= PROBLEM DESCRIPTION =
Please repeat the lines below, exactly and only, from the one that holds "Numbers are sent" through the one that holds "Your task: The".

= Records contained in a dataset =

-=-=-

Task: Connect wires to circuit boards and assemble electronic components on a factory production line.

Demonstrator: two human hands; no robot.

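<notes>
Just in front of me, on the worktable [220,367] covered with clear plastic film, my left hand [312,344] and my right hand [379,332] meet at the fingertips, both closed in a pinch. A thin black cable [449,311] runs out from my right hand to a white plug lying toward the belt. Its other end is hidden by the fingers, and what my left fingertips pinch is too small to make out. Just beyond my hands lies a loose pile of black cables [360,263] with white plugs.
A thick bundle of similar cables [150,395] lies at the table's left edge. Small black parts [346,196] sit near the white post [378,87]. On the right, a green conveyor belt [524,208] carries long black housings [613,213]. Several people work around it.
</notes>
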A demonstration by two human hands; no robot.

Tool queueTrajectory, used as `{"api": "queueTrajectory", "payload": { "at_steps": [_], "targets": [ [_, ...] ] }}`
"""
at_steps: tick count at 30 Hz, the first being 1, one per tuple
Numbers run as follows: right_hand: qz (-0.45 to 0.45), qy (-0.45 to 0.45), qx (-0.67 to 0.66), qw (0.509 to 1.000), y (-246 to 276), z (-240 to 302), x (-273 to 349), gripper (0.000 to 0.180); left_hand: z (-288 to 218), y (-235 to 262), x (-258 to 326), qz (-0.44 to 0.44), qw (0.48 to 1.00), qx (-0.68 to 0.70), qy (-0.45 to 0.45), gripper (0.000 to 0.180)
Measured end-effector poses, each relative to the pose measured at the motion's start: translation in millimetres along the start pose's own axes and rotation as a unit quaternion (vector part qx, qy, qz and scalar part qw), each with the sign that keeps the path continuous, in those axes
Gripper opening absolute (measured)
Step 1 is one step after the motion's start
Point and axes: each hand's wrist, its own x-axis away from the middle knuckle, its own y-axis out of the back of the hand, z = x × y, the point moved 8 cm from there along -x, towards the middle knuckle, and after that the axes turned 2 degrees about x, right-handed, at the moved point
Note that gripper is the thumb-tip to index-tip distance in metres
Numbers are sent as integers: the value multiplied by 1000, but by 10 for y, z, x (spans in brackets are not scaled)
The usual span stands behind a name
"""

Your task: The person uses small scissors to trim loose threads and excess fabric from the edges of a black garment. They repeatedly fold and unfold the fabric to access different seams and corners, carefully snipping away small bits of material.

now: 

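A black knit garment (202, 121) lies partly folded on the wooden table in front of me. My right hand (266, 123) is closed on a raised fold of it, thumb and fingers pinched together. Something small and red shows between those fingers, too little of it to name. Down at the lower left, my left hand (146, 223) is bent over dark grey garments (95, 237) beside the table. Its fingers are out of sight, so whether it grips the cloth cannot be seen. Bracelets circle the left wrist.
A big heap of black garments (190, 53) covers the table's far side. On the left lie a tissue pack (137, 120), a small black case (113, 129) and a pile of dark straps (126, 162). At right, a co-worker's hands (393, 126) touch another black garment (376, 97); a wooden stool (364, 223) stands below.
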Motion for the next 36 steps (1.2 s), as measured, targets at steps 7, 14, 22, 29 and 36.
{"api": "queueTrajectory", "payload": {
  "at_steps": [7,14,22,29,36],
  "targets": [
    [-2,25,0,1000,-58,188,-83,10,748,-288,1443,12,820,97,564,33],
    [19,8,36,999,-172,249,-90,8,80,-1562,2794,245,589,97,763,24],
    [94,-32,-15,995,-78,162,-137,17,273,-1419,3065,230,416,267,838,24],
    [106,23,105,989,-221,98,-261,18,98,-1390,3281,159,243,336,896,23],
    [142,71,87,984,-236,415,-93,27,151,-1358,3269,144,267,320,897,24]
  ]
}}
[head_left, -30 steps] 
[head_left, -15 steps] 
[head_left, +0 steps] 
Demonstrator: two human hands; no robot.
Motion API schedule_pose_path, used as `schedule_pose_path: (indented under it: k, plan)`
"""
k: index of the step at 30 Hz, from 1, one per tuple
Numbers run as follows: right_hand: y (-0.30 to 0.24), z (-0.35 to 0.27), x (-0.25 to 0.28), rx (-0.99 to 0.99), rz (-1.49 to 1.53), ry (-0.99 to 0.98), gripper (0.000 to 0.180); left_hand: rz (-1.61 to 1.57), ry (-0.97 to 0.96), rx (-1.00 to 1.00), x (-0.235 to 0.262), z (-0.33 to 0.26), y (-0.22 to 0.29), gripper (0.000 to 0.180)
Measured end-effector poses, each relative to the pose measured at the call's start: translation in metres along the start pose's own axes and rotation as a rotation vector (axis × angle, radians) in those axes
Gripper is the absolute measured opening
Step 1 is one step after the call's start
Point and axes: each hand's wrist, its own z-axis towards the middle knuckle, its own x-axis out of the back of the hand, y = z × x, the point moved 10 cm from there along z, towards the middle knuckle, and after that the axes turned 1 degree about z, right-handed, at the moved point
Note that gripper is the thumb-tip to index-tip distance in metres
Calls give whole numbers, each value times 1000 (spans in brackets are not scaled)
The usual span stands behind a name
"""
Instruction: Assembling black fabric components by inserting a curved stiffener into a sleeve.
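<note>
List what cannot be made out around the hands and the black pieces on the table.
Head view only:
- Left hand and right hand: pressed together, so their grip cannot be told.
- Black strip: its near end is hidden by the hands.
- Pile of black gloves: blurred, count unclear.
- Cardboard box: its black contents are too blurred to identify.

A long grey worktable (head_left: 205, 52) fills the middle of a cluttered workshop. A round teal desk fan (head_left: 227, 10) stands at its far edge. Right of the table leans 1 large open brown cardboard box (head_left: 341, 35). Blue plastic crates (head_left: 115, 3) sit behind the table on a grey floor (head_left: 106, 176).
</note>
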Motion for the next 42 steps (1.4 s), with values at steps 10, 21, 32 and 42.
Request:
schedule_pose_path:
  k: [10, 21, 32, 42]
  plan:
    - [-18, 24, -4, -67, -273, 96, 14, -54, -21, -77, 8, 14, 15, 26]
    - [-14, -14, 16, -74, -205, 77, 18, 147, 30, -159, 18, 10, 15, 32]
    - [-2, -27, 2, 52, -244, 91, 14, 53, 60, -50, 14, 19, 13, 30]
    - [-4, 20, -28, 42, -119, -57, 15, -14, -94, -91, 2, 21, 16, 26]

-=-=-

= RESPONSE BOX =
Numbers are sent as integers: the value multiplied by 1000, but by 10 for y, z, x (spans in brackets are not scaled)
The usual span stands behind a name
"""

Your task: The person uses small scissors to trim loose threads and excess fabric from the edges of a black garment. They repeatedly fold and unfold the fabric to access different seams and corners, carefully snipping away small bits of material.

The output above is the complete answer.